## Required work
Please transcribe the data that follows exactly as given, leaving out every picture.

## Recorded information
==============================

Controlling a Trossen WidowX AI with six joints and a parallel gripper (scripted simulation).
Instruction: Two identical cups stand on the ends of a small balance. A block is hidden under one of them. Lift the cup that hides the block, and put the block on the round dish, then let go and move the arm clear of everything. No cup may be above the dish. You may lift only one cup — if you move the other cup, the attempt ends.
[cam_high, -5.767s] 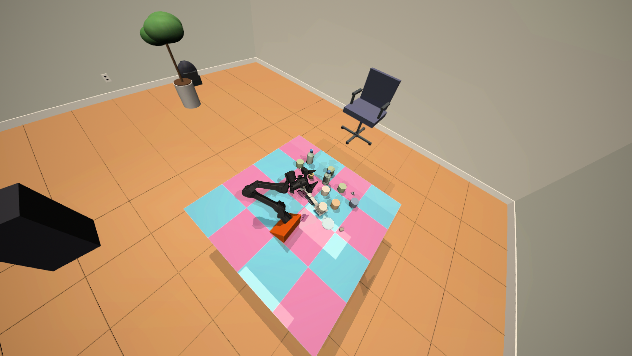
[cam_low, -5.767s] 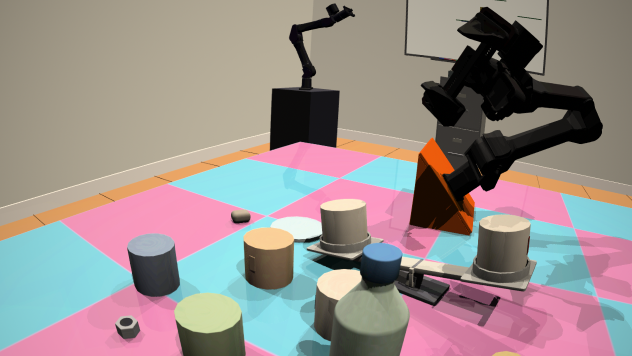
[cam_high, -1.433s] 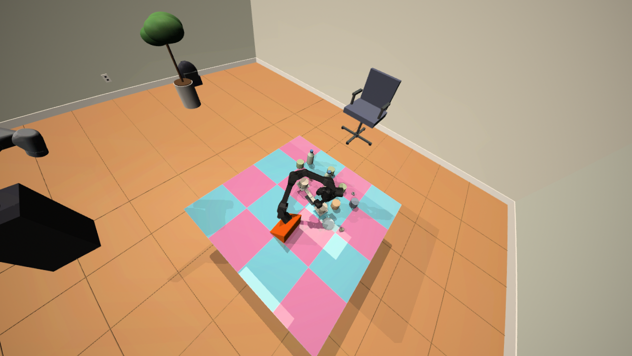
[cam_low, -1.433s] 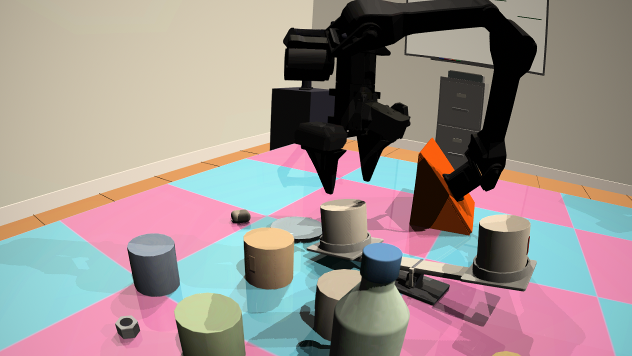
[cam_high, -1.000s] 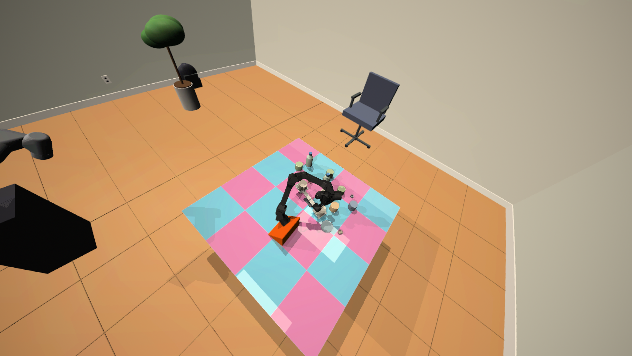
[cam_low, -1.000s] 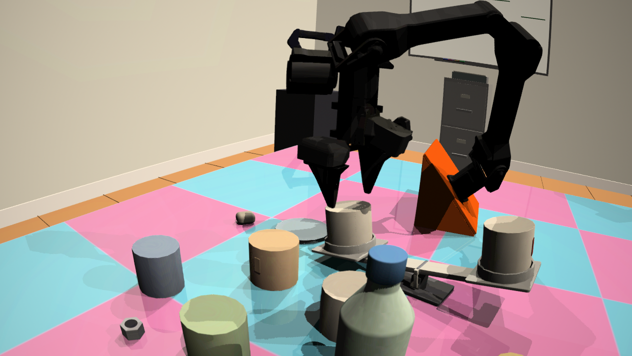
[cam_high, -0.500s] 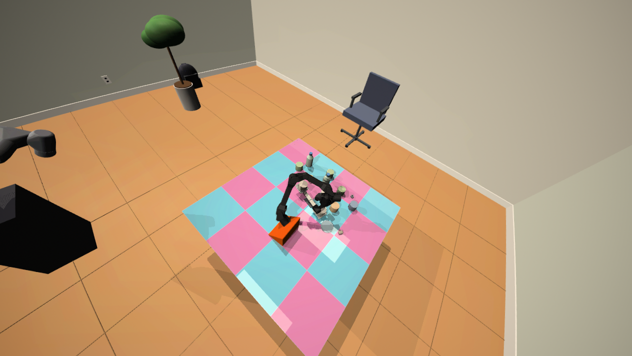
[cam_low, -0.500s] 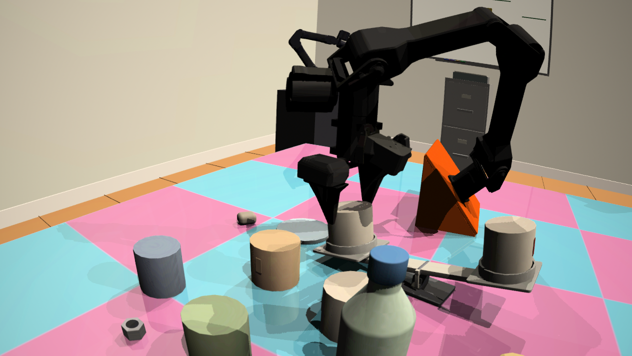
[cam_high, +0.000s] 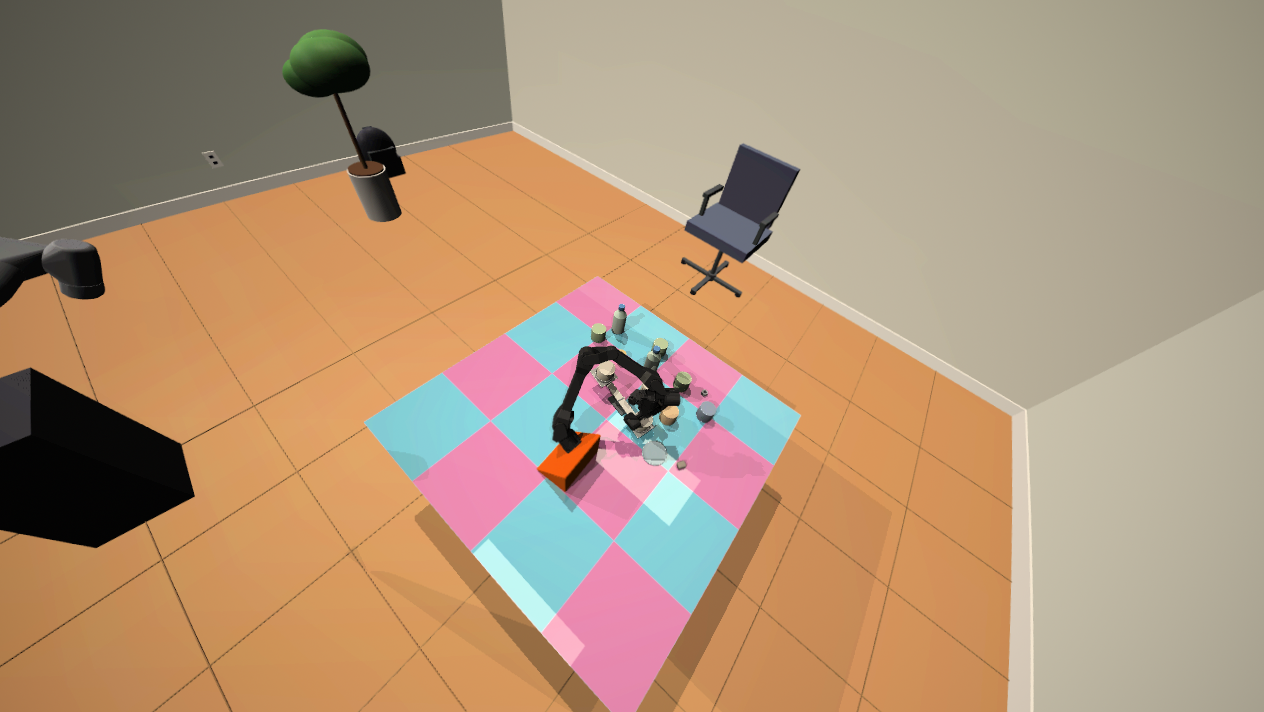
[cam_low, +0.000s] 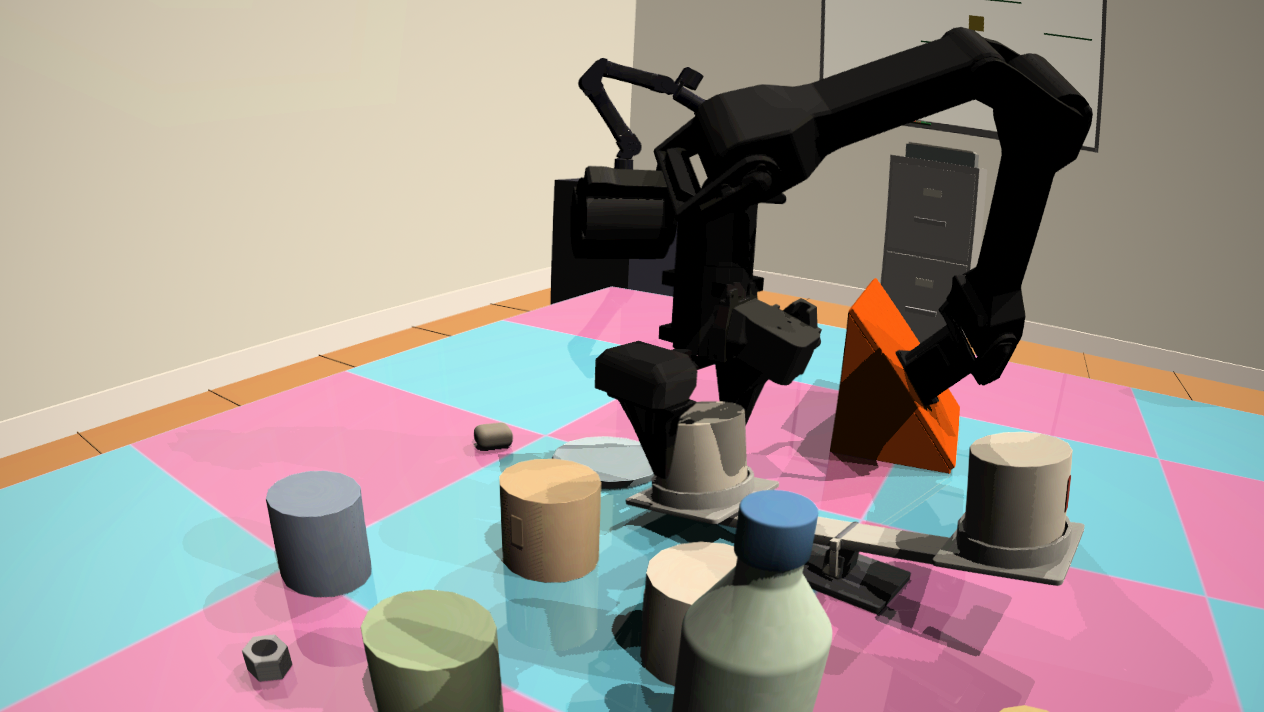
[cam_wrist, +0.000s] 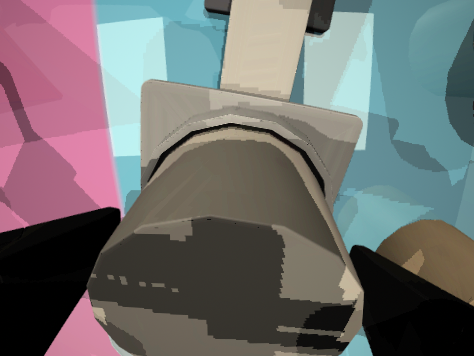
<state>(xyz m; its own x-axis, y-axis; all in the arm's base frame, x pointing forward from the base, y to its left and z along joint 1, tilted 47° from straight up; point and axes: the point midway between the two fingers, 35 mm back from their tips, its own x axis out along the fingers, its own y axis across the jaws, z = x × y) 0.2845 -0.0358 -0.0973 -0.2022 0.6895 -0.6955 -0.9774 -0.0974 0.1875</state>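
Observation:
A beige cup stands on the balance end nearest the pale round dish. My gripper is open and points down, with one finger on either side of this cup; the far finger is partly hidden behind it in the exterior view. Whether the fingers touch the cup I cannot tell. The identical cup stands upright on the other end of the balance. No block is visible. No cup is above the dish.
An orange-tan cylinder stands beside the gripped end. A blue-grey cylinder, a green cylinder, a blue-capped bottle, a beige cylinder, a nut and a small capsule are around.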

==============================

## Written response
Controlling a Trossen WidowX AI with six joints and a parallel gripper (scripted simulation).
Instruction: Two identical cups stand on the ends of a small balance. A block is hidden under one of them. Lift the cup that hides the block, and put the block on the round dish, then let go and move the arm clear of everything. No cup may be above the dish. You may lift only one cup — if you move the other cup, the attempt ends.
[cam_high, -5.767s] 
[cam_low, -5.767s] 
[cam_high, -1.433s] 
[cam_low, -1.433s] 
[cam_high, -1.000s] 
[cam_low, -1.000s] 
[cam_high, -0.500s] 
[cam_low, -0.500s] 
[cam_high, +0.000s] 
[cam_low, +0.000s] 
[cam_wrist, +0.000s] 
<state>(xyz m; its own x-axis, y-axis; all in the arm's base frame, x pointing forward from the base, y to its left and z along joint 1, tilted 47° from straight up; point and axes: the point midway between the two fingers, 35 mm back from their tips, its own x axis out along the fingers, its own y axis across the jaws, z = x × y) 0.2845 -0.0358 -0.0973 -0.2022 0.6895 -0.6955 -0.9774 -0.0974 0.1875</state>
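Observation:
A beige cup stands on the balance end nearest the pale round dish. My gripper is open and points down, with one finger on either side of this cup; the far finger is partly hidden behind it in the exterior view. Whether the fingers touch the cup I cannot tell. The identical cup stands upright on the other end of the balance. No block is visible. No cup is above the dish.
An orange-tan cylinder stands beside the gripped end. A blue-grey cylinder, a green cylinder, a blue-capped bottle, a beige cylinder, a nut and a small capsule are around.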

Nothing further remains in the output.